THE DATA Start Marker
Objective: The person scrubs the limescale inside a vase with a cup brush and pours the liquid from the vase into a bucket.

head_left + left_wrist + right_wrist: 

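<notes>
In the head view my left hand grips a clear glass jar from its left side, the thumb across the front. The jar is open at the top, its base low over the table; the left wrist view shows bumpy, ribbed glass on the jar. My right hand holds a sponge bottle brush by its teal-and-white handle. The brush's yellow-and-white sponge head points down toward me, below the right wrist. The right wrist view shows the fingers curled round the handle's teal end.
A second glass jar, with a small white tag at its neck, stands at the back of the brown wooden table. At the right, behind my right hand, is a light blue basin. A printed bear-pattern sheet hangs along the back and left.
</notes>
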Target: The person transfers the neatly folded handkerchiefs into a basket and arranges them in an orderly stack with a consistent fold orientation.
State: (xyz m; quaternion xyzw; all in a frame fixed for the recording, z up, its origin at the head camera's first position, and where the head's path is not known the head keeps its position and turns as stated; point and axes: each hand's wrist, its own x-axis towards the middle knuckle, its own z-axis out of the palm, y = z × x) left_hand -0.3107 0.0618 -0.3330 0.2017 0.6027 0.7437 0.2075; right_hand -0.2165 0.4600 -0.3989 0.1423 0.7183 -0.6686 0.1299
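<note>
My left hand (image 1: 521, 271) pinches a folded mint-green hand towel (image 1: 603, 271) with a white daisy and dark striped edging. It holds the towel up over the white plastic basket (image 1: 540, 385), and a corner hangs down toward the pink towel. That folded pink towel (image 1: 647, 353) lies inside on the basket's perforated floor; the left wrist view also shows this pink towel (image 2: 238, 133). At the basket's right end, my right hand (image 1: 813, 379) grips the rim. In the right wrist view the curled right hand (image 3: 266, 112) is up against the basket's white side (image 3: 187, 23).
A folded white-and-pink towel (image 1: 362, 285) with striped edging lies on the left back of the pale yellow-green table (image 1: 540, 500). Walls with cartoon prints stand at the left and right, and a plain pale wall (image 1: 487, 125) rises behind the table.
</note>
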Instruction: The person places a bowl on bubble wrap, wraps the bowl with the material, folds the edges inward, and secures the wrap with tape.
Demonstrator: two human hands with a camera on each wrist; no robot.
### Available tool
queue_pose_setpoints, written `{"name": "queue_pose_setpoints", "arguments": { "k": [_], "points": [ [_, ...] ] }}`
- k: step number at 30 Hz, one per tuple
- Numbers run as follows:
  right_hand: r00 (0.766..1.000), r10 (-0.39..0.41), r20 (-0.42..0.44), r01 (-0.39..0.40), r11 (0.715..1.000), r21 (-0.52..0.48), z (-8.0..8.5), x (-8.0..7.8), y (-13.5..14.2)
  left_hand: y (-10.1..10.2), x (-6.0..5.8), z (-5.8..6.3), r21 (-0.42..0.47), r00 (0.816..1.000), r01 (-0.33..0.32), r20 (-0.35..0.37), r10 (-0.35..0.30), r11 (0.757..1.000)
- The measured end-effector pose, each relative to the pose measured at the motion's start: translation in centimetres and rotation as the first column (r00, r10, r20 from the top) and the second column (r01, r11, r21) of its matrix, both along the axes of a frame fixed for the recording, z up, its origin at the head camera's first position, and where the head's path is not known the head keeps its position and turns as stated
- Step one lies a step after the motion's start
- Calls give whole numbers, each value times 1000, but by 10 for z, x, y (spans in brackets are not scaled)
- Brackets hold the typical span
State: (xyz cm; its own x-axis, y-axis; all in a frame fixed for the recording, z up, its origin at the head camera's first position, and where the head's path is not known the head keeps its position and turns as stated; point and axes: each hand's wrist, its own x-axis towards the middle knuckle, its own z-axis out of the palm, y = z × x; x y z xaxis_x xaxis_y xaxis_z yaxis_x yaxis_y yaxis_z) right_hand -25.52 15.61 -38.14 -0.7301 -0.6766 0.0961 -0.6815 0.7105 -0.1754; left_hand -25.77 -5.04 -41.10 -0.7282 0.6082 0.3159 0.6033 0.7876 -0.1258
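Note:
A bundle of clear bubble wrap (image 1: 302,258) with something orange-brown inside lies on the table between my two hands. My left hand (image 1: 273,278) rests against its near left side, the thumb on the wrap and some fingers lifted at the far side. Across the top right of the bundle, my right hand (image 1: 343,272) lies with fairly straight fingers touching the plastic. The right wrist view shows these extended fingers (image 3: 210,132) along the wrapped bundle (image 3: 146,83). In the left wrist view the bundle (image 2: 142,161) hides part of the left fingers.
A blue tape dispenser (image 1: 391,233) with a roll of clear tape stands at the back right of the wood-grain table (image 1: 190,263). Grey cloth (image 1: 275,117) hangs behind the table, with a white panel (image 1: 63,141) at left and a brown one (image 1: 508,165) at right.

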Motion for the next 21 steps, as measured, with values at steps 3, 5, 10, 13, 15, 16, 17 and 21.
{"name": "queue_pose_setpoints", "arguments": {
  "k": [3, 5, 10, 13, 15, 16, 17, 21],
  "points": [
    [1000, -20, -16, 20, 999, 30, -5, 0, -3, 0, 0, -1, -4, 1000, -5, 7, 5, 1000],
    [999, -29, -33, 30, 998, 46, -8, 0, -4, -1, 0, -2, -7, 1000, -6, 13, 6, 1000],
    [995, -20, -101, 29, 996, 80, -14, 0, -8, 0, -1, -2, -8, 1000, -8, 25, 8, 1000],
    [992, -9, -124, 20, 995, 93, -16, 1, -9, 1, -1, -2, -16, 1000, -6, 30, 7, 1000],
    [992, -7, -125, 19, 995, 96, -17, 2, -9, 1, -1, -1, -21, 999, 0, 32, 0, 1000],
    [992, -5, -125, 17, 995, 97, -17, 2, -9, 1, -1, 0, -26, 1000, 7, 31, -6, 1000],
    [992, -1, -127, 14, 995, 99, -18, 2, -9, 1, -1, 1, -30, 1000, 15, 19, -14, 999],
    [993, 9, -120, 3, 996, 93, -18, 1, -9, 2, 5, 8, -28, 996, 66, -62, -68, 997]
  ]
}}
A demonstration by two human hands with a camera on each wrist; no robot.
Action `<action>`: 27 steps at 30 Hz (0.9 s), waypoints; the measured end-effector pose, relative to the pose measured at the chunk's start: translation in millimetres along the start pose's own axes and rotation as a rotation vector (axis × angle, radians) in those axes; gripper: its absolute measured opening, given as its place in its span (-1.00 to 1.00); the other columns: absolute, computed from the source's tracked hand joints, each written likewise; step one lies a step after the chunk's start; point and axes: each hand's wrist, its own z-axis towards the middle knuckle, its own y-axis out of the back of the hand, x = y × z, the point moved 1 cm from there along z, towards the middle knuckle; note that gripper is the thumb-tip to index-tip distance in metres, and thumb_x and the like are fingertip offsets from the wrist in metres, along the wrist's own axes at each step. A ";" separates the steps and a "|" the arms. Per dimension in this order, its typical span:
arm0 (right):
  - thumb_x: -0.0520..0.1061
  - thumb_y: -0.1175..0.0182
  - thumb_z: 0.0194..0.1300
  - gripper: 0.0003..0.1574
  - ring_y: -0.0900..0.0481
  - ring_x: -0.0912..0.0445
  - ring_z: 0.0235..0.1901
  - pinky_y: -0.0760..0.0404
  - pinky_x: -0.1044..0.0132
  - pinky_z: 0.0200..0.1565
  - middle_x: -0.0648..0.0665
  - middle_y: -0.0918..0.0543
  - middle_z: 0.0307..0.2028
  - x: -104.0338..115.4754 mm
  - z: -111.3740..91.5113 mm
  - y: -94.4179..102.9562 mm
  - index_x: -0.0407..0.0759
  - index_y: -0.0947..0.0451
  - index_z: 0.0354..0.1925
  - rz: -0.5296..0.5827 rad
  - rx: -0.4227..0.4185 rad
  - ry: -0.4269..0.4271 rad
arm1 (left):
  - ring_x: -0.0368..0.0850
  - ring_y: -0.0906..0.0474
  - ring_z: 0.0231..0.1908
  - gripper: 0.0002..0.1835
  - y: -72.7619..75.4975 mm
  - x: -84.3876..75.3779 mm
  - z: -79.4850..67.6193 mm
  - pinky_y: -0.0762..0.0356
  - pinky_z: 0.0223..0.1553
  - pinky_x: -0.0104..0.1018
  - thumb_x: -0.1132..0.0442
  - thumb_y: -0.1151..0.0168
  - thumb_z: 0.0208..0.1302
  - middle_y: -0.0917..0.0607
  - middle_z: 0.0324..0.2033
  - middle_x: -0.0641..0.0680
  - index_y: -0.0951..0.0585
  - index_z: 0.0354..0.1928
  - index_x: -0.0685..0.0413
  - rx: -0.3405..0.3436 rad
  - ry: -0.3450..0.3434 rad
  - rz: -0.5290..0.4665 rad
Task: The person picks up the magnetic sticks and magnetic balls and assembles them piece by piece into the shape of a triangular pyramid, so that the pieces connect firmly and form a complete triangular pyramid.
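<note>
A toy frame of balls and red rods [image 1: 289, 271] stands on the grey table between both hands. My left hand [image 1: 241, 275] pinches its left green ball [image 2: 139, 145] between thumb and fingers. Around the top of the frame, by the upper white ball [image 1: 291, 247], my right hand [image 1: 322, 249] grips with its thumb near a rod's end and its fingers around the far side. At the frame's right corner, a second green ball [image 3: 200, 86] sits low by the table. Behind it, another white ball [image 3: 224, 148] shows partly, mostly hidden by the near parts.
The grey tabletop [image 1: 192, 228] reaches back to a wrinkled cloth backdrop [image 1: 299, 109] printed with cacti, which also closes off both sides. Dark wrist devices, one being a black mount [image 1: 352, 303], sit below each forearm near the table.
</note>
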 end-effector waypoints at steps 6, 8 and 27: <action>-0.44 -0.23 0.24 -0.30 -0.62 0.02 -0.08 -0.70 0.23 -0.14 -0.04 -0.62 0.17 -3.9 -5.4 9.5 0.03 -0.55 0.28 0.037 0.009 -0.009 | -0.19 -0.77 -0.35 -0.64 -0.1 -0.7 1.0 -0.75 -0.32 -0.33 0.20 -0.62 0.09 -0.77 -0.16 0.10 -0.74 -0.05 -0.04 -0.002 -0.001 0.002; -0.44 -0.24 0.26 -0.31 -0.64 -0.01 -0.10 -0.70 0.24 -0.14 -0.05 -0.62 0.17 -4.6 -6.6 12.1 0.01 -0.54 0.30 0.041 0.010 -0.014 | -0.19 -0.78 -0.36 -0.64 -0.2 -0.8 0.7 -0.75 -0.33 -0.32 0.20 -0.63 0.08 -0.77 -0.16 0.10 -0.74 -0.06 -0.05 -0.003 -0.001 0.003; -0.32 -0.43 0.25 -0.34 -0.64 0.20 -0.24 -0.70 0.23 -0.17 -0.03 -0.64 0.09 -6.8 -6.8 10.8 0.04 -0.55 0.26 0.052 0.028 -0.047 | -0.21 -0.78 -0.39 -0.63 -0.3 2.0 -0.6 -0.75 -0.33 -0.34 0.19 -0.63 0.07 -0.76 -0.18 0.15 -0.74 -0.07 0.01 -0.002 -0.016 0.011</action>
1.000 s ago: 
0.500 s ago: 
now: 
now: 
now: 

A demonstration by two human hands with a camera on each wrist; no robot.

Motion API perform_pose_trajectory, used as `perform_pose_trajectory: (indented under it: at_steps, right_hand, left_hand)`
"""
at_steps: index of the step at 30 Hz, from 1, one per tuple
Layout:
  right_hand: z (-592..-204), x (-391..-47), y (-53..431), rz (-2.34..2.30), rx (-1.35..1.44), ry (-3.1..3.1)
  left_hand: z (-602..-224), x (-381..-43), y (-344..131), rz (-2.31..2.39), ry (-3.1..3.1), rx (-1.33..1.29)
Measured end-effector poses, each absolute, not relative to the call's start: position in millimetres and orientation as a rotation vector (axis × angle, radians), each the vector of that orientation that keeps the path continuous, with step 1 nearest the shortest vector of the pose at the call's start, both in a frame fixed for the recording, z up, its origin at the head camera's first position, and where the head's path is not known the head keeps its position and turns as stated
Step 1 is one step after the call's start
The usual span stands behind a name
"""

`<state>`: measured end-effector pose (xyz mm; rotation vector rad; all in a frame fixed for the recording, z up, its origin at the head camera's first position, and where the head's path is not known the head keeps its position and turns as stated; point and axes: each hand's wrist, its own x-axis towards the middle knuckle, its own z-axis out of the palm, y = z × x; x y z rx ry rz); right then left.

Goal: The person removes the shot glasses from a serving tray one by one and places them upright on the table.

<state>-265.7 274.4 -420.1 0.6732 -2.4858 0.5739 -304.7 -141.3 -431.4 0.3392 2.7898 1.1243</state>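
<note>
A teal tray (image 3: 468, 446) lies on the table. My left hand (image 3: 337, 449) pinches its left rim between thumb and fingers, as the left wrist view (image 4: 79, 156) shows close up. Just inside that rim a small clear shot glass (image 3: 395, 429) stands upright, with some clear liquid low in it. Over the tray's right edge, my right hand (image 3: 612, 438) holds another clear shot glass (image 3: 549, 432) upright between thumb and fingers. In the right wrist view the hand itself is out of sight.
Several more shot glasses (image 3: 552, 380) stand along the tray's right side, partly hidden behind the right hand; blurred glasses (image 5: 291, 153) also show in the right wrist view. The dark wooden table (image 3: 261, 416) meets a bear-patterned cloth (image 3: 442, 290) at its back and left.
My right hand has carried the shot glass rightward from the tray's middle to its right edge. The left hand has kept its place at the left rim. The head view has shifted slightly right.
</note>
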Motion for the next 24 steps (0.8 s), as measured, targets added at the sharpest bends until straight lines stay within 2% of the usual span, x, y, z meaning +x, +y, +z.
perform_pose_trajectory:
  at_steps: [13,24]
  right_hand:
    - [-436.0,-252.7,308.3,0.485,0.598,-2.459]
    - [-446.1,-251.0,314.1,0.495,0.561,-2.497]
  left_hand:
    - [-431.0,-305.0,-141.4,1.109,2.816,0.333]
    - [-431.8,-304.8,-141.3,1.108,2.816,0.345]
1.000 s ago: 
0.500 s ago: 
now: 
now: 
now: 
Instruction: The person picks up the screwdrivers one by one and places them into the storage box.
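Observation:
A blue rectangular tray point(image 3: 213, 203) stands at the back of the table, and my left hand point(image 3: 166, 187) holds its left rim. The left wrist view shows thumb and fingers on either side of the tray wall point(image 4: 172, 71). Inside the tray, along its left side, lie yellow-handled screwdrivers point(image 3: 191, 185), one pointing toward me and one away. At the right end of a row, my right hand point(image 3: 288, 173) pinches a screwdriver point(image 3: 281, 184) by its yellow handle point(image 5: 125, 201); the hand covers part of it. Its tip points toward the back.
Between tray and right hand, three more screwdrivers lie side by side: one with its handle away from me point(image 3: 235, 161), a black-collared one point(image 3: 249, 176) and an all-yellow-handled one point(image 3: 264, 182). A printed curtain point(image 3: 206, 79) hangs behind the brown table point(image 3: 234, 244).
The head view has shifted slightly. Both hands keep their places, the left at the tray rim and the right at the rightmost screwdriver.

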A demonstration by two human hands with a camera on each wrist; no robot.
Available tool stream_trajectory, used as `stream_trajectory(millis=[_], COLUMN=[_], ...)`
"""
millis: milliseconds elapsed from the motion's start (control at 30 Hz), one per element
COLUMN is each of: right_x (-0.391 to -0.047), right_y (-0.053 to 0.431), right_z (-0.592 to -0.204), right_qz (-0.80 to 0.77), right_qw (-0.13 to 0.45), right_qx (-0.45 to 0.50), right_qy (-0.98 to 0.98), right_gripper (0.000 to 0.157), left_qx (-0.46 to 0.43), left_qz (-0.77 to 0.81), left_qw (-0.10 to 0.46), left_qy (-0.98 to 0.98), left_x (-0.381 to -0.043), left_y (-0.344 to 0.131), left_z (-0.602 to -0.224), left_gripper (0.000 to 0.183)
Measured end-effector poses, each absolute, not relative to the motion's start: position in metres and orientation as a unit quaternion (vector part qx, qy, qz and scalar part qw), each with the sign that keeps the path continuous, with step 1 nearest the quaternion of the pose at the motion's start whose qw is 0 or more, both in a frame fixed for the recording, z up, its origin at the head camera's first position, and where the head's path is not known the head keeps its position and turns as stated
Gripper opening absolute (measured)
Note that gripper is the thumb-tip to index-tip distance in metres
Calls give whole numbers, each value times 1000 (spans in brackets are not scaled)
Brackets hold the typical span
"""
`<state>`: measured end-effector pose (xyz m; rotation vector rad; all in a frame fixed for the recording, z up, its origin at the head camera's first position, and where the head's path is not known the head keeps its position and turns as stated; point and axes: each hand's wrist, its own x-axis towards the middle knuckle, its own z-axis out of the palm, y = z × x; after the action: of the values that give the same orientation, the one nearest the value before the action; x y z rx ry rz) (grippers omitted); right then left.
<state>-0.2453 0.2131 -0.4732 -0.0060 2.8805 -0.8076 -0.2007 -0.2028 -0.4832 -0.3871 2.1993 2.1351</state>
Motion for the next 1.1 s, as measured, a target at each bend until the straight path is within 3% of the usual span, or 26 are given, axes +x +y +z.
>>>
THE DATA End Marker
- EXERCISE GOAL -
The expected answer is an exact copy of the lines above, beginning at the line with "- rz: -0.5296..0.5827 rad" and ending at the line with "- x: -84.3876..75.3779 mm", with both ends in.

- RESULT OF THIS EXERCISE -
  - rz: -0.5296..0.5827 rad
  - rx: -0.4227..0.4185 rad
  - ry: -0.4269..0.4271 rad
arm1 (left):
  - ring_x: -0.0368..0.0850
  - ring_y: -0.0906..0.0474
  - ring_z: 0.0231..0.1908
  - gripper: 0.0002..0.1835
  - y: -72.7619..75.4975 mm
  - x: -84.3876..75.3779 mm

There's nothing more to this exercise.